Julia Child
Once you have mastered a technique, you hardly need look at a recipe again and can take off on your own.
When I got to France I realized I didn't know very much about food at all. I'd never had a real cake. I'd had those cakes from cake mixes or the ones that have a lot of baking powder in them. A really good French cake doesn't have anything like that in it — it's all egg power.
I was lucky to marry Paul. He was a great inspiration, his enthusiasm about wine and food helped to shape my tastes, and his encouragement saw me through discouraging moments. I never would have had my career without Paul Child.
The art of bread making can become a consuming hobby, and no matter how often and how many kinds of bread one has made, there always seems to be something new to learn.
You learn to cook so that you don't have to be a slave to recipes. You get what's in season and you know what to do with it.
I think one of the terrible things today is that people have this deathly fear of food: fear of eggs, say, or fear of butter. Most doctors feel that you can have a little bit of everything.

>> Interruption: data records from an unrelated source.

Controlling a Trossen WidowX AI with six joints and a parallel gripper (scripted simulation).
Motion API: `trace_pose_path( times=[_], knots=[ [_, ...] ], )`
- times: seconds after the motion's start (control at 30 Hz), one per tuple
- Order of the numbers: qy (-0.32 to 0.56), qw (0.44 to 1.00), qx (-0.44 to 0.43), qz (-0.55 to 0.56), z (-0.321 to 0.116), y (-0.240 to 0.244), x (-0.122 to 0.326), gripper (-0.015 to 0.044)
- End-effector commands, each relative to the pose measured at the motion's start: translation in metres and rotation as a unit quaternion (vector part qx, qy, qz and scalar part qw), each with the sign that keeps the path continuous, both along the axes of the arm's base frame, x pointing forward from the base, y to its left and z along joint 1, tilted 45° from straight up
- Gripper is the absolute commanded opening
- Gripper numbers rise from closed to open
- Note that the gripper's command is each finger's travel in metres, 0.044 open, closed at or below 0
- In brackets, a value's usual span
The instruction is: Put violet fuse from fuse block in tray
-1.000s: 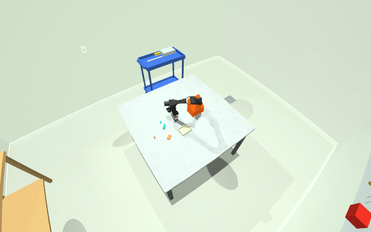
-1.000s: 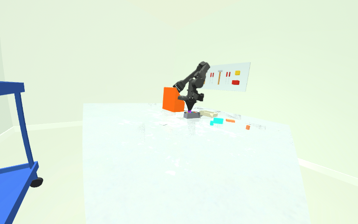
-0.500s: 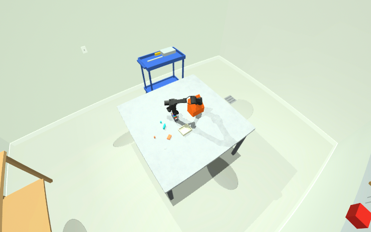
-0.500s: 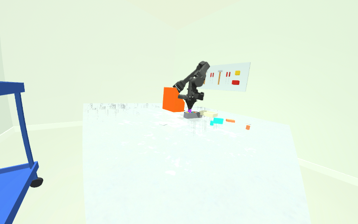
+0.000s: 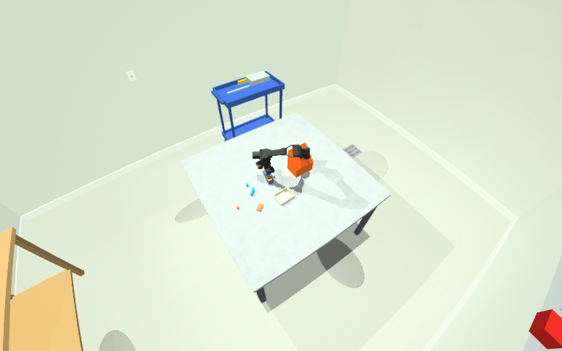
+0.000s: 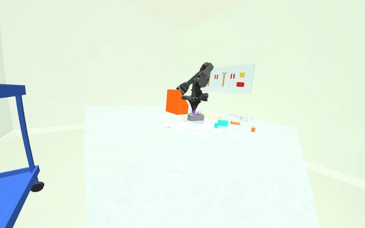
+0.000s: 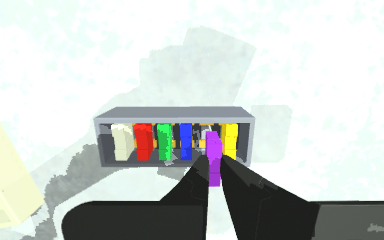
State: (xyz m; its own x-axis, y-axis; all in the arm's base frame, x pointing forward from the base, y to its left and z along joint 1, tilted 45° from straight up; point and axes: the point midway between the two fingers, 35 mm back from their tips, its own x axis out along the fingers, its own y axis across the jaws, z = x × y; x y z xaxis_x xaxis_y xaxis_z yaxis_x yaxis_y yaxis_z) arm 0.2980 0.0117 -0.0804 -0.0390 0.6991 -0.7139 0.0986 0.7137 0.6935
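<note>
My gripper point(image 6: 193, 109) point(image 7: 213, 161) is shut on the violet fuse point(image 6: 193, 112) point(image 7: 214, 172). The fuse is upright and raised above the grey fuse block point(image 5: 270, 180) point(image 6: 195, 118) point(image 7: 175, 112); I cannot tell exactly how far its prongs clear the block. In the wrist view the white fuse point(image 7: 121, 142), red fuse point(image 7: 143, 145), green fuse point(image 7: 164, 142), blue fuse point(image 7: 186, 142) and yellow fuse point(image 7: 230, 135) sit in the block. The yellow one is close beside the right finger. The cream tray point(image 5: 288, 201) point(image 6: 214, 116) point(image 7: 20, 200) stands apart from the block.
A cyan block point(image 5: 252, 191) point(image 6: 222, 123) and a small cyan piece point(image 5: 247, 185) point(image 6: 216, 125) lie near the fuse block. An orange block point(image 5: 260, 207) point(image 6: 235, 123) and a small orange piece point(image 5: 237, 207) point(image 6: 253, 129) lie farther off. The orange arm base point(image 5: 298, 163) point(image 6: 176, 102) stands behind.
</note>
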Motion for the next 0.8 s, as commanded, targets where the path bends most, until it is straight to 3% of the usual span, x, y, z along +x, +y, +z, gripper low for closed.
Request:
trace_pose_path(
  times=[0.0,0.77],
  knots=[
    [-0.004,1.000,-0.003,0.001,0.003,-0.002,0.001,0.0000],
    [-0.003,1.000,-0.003,0.001,0.020,-0.019,0.002,0.0000]
  ],
)
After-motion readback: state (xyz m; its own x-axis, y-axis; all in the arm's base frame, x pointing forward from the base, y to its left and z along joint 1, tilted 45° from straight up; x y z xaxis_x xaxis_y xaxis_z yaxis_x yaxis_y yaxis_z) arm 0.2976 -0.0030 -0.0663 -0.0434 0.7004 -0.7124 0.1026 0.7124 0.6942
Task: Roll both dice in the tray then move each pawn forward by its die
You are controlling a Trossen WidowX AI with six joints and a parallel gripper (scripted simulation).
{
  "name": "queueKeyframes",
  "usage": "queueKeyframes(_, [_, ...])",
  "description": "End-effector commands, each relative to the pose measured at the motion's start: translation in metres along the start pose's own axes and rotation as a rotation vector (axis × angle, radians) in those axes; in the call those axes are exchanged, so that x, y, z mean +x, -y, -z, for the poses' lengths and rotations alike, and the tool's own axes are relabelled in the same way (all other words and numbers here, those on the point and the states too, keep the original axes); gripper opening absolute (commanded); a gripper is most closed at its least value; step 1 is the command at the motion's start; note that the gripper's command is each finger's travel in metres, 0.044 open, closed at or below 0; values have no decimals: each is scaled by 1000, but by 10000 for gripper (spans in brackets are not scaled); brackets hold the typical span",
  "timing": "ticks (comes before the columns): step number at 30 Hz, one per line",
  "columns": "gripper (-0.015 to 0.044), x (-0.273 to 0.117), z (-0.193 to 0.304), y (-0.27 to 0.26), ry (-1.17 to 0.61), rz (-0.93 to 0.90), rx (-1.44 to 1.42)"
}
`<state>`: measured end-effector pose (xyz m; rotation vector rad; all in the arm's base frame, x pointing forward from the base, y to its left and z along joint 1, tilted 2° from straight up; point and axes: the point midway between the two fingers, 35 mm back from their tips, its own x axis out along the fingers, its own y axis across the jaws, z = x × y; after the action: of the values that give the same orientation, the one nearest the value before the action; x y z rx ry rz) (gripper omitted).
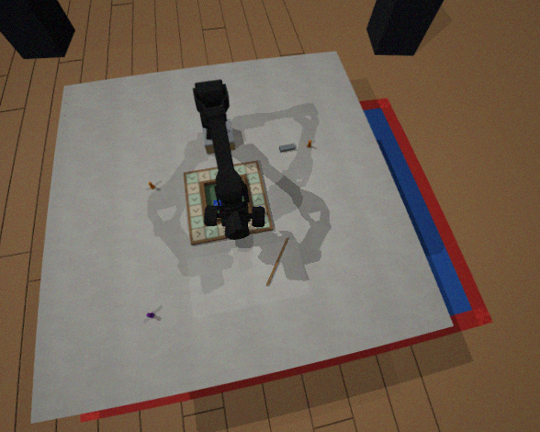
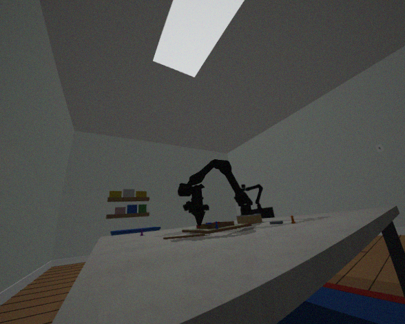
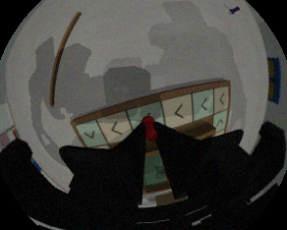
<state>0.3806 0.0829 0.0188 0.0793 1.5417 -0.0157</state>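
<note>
Pale grey tabletop (image 1: 307, 288) (image 2: 182, 271), wood-plank floor (image 1: 502, 186) (image 2: 32, 292), greenish-grey walls (image 2: 317, 146), jaws (image 1: 235, 232) (image 2: 198, 225) clenched on the red pawn (image 2: 198, 227) (image 3: 148, 129).

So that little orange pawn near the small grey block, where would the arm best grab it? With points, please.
Probably around its narrow body, below the head, coming straight down: the orange pawn (image 1: 309, 143) (image 2: 293, 220) stands upright, slim, with the grey block (image 1: 287, 147) (image 2: 275, 222) beside it but apart, leaving room for fingers.

Kinda dim room tbh: pale grey-green walls, grey ceiling with one bright rectangular light panel (image 2: 197, 34), wood plank floor (image 1: 10, 232) (image 2: 38, 289), red-bordered blue rug (image 1: 411, 195) (image 2: 348, 307) partly under a pale table (image 1: 331, 297) (image 2: 195, 271). Two small wall shelves (image 2: 127, 199) hold coloured boxes.
</note>
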Motion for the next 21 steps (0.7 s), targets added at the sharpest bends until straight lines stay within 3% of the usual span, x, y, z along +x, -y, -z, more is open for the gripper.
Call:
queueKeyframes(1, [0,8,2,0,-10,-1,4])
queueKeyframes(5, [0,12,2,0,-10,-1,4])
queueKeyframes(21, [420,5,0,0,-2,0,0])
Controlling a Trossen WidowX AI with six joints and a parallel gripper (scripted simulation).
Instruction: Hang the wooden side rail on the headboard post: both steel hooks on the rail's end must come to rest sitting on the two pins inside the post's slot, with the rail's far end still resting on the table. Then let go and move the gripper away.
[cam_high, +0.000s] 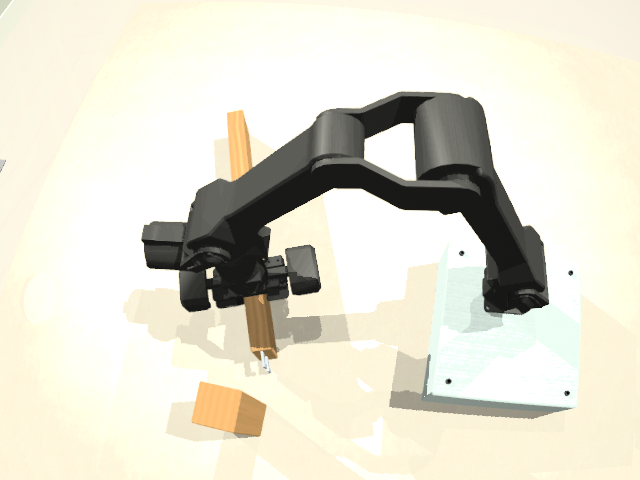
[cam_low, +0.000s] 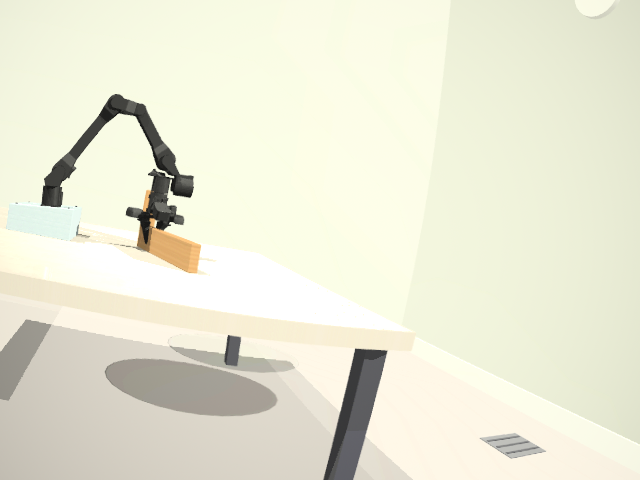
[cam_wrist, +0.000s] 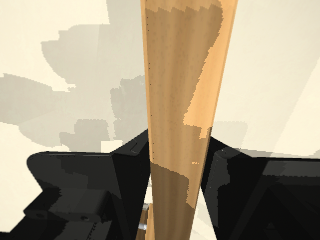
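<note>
The wooden side rail (cam_high: 260, 325) (cam_low: 175, 251) (cam_wrist: 175, 100) stands on its narrow edge, its far end on the table. Two steel hooks (cam_high: 265, 361) stick out of its near end, clear of the post. My gripper (cam_high: 254, 293) (cam_low: 154, 235) (cam_wrist: 172, 129) points down and is shut on the rail, nearer its hook end, one finger on each side; its fingertips are hidden in the top view. The headboard post (cam_high: 217, 408) (cam_low: 147, 197) (cam_wrist: 149, 222) stands upright beyond the hook end. Silver pins (cam_wrist: 142, 226) show in its slot in the wrist view.
The pale blue base block (cam_high: 475, 356) (cam_low: 43, 221) carries the arm, to the right of the rail and post in the top view. The arm (cam_high: 341, 173) (cam_low: 85, 138) arches over the table (cam_low: 258, 294) and hides the middle of the rail in the top view.
</note>
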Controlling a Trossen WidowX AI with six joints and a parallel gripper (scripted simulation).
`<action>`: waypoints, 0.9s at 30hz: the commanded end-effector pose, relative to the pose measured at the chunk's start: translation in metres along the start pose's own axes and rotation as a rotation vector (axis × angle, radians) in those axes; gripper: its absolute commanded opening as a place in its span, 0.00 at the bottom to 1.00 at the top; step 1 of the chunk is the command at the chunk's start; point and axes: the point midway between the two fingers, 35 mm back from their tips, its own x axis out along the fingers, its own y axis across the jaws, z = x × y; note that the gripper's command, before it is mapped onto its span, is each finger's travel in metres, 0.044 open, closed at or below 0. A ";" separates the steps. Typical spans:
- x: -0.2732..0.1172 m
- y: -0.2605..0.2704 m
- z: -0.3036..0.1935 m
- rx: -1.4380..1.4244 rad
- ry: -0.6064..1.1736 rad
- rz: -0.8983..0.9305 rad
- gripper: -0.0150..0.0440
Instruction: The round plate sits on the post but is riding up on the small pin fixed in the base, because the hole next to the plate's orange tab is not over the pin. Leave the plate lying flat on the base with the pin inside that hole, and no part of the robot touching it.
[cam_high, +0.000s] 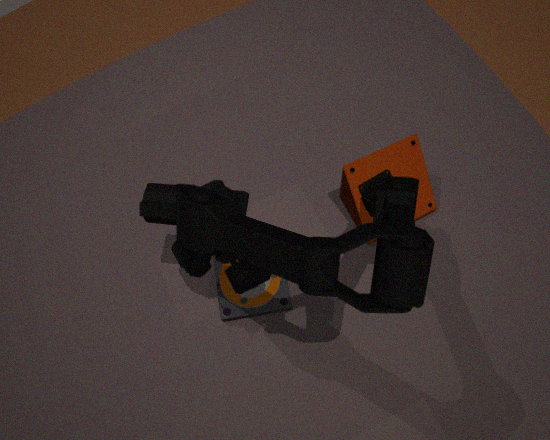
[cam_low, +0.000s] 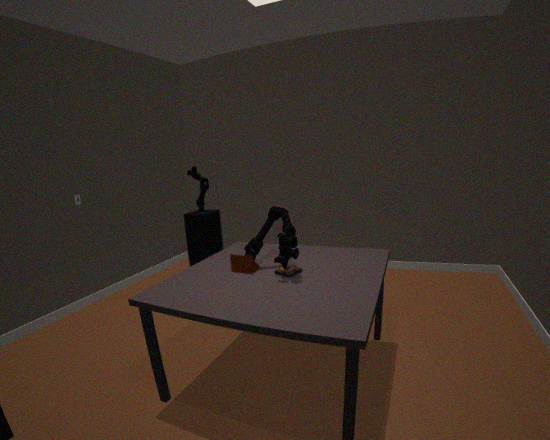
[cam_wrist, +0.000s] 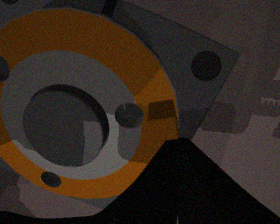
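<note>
The round plate (cam_high: 226, 291) (cam_wrist: 100, 30) has an orange ring around a grey middle. It sits over the post on the grey base (cam_high: 255, 311) (cam_low: 295, 273) (cam_wrist: 184, 50). In the wrist view the orange tab (cam_wrist: 161, 109) is at the plate's right, beside a dark round hole (cam_wrist: 129, 115). The pin cannot be made out, and whether the plate lies flat cannot be told. My gripper (cam_low: 285, 266) (cam_wrist: 176, 146) is shut and empty, its tips at the plate's rim just below the tab in the wrist view; contact is unclear. In the top view the arm hides the tips and part of the plate.
An orange wedge-shaped block (cam_high: 395, 160) (cam_low: 243, 264) stands on the table (cam_high: 125, 375) (cam_low: 225, 300) beside the arm's lower part. The arm's links pass above the table between the block and the base. A second arm (cam_low: 201, 190) stands on a black cabinet (cam_low: 204, 237) behind.
</note>
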 end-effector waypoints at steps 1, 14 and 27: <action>0.000 0.001 0.007 0.001 -0.001 0.005 0.25; -0.002 0.007 0.025 0.000 -0.002 0.006 0.25; -0.004 0.019 0.039 0.000 -0.003 0.007 0.25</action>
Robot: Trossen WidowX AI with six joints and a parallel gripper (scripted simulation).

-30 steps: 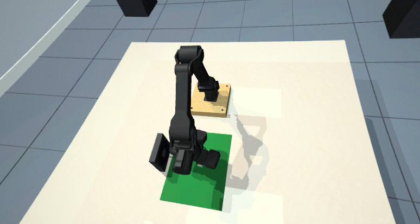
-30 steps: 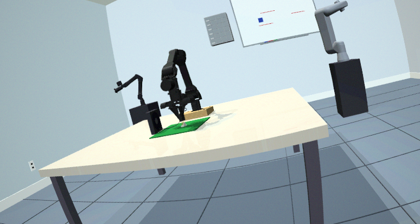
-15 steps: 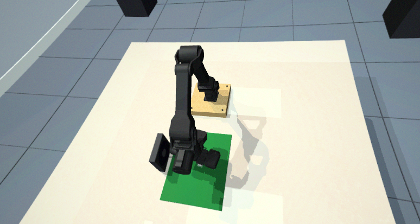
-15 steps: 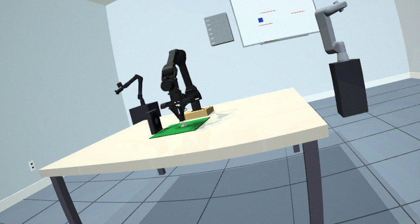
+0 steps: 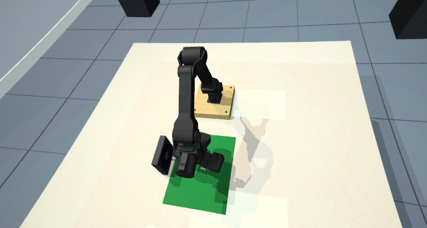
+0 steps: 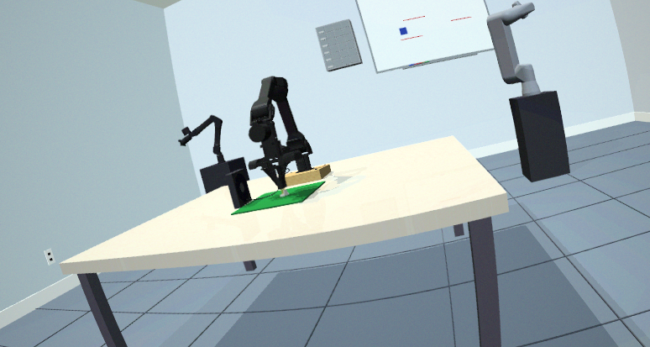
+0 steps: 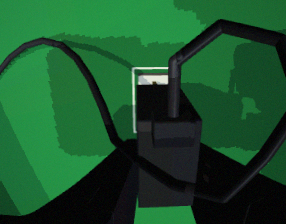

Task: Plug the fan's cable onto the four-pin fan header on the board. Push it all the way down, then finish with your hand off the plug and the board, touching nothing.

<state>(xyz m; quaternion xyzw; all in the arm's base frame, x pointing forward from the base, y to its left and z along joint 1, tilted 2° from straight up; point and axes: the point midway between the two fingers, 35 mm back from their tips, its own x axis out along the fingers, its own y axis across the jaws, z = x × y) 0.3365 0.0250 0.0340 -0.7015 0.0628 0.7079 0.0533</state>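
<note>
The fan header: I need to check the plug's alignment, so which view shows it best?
The wrist view: the white-outlined fan header shows just beyond the plug held in the end effector. In the top view the arm hides it; the exterior view shows only a small pale speck on the board.

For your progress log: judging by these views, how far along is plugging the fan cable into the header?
Done: the end effector is shut on the plug, cable attached, and has it over the board. In hand: lining it up with the white header, which shows just beyond the plug, so it does not look seated. Left: push down fully, let go, lift clear.
</note>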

Drama is very important in life: You have to come on with a bang. You never want to go out with a whimper. Everything can have drama if it's done right. Even a pancake.
Because of media hype and woefully inadequate information, too many people nowadays are deathly afraid of their food, and what does fear of food do to the digestive system? I am sure that an unhappy or suspicious stomach, constricted and uneasy with worry, cannot digest properly.
The secret of a happy marriage is finding the right person. You know they're right if you love to be with them all the time.